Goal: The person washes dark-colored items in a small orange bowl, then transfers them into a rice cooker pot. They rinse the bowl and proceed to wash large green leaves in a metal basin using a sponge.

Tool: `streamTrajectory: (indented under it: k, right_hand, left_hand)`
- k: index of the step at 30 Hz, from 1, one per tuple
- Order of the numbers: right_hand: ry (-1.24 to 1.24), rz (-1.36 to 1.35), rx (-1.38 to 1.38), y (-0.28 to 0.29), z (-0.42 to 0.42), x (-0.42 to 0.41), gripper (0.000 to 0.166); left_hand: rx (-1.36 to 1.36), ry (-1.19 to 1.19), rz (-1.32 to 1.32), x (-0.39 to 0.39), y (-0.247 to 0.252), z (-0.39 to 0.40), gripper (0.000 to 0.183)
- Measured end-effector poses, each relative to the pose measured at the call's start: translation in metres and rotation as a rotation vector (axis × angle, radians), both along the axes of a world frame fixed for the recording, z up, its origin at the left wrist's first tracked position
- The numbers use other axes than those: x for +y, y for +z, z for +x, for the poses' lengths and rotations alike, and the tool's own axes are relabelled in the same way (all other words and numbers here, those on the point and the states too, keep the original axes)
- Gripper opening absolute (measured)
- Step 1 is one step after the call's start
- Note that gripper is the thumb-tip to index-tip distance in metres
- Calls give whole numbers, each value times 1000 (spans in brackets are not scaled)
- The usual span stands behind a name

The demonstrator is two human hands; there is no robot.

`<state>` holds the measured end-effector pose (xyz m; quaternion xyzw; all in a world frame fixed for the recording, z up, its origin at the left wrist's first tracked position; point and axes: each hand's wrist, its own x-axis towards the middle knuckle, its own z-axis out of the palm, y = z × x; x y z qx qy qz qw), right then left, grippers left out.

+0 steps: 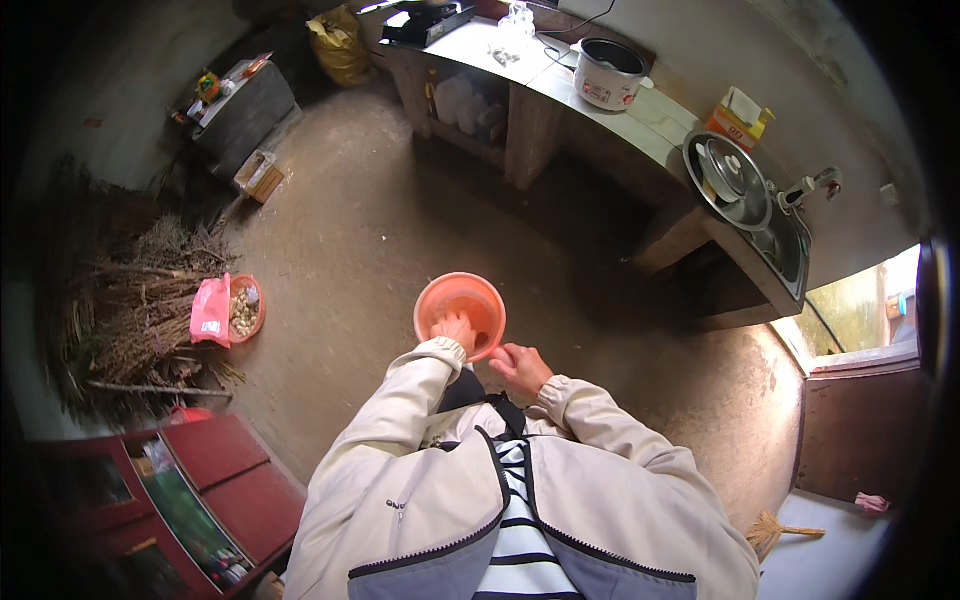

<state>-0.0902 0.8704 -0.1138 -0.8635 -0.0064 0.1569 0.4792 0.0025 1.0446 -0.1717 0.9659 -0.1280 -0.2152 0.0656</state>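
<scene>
An orange-pink plastic bucket is in front of my body, its opening towards the camera. My left hand reaches inside it, fingers pointing down towards the bottom; whether they hold anything is hidden. Beside the near right part of the rim, my right hand is closed, its fingers curled around what looks like the bucket's handle or edge. A dark round patch shows inside the bucket by my left fingers.
Bundled dry brushwood lies at the left by a basket. A red cabinet stands lower left. A counter holds a rice cooker and a steel basin; a cardboard box sits on the floor.
</scene>
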Motion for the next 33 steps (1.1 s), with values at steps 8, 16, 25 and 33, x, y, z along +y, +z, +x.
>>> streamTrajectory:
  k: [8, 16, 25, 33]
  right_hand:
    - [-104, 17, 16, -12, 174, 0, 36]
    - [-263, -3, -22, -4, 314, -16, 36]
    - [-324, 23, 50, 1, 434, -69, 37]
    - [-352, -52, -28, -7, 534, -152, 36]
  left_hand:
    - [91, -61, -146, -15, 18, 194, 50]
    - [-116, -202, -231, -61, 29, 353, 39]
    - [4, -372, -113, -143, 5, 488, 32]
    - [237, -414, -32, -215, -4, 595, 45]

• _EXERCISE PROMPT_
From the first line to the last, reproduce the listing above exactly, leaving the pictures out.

• _EXERCISE RESPONSE_
Goal: The person washes dark-colored items in a small orange bowl, then transfers them into a rice cooker pot. They rinse the bowl and proceed to wash large green leaves in a metal basin using a sponge.

Tool: `streamTrajectory: (indented under it: k, right_hand, left_hand)`
- k: index of the step at 30 Hz, from 1, one per tuple
- Order of the numbers: right_hand: ry (-1.24 to 1.24), rz (-1.36 to 1.35), rx (-1.38 to 1.38), y (-0.28 to 0.29), z (-0.42 to 0.42), x (-0.42 to 0.41), gripper (0.000 to 0.166); left_hand: rx (-1.36 to 1.36), ry (-1.19 to 1.19), rz (-1.32 to 1.32), x (-0.39 to 0.39), y (-0.247 to 0.252), z (-0.39 to 0.40), gripper (0.000 to 0.183)
- Measured end-effector poses, each relative to the pose measured at the call's start: translation in metres and rotation as a rotation vector (axis × angle, radians), both along the axes of a world frame fixed for the recording, z up, its origin at the left wrist's first tracked position
- The numbers use other axes than those: x for +y, y for +z, z for +x, for the poses' lengths and rotations alike, and the tool's own axes are relabelled in the same way (all other words and numbers here, those on the point and the states too, keep the original axes)
- Gripper opening absolute (measured)
- Step 1 is one step after the call's start
- Note that gripper is the thumb-tip to index-tip distance in metres
- Calls give whole numbers, each value times 1000 (spans in brackets are not scaled)
- The usual span stands behind a name

The demonstrator is two human hands; there is no robot.

`<state>` holds the measured end-effector pose (xyz m; quaternion xyzw; all in a world frame fixed for the recording, z up, its origin at the left wrist's first tracked position; point and axes: each hand's wrist, its own x-axis towards the middle knuckle, its own z-axis out of the palm, y = z × x; x y z qx qy qz qw), right then left, grippers left out.

+0 steps: 

<state>-0.0902 0.8704 -0.1138 -0.8635 -0.0064 0.1569 0.4792 0.0025 1.0446 -0.1717 0.9659 -0.1280 -0.2152 0.0656</state>
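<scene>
An orange-pink plastic bucket is in front of my body, its opening towards the camera. My left hand reaches inside it, fingers pointing down towards the bottom; whether they hold anything is hidden. Beside the near right part of the rim, my right hand is closed, its fingers curled around what looks like the bucket's handle or edge. A dark round patch shows inside the bucket by my left fingers.
Bundled dry brushwood lies at the left by a basket. A red cabinet stands lower left. A counter holds a rice cooker and a steel basin; a cardboard box sits on the floor.
</scene>
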Motion for the next 33 steps (1.1 s), with values at steps 8, 16, 25 and 33, x, y, z along +y, +z, +x.
>>> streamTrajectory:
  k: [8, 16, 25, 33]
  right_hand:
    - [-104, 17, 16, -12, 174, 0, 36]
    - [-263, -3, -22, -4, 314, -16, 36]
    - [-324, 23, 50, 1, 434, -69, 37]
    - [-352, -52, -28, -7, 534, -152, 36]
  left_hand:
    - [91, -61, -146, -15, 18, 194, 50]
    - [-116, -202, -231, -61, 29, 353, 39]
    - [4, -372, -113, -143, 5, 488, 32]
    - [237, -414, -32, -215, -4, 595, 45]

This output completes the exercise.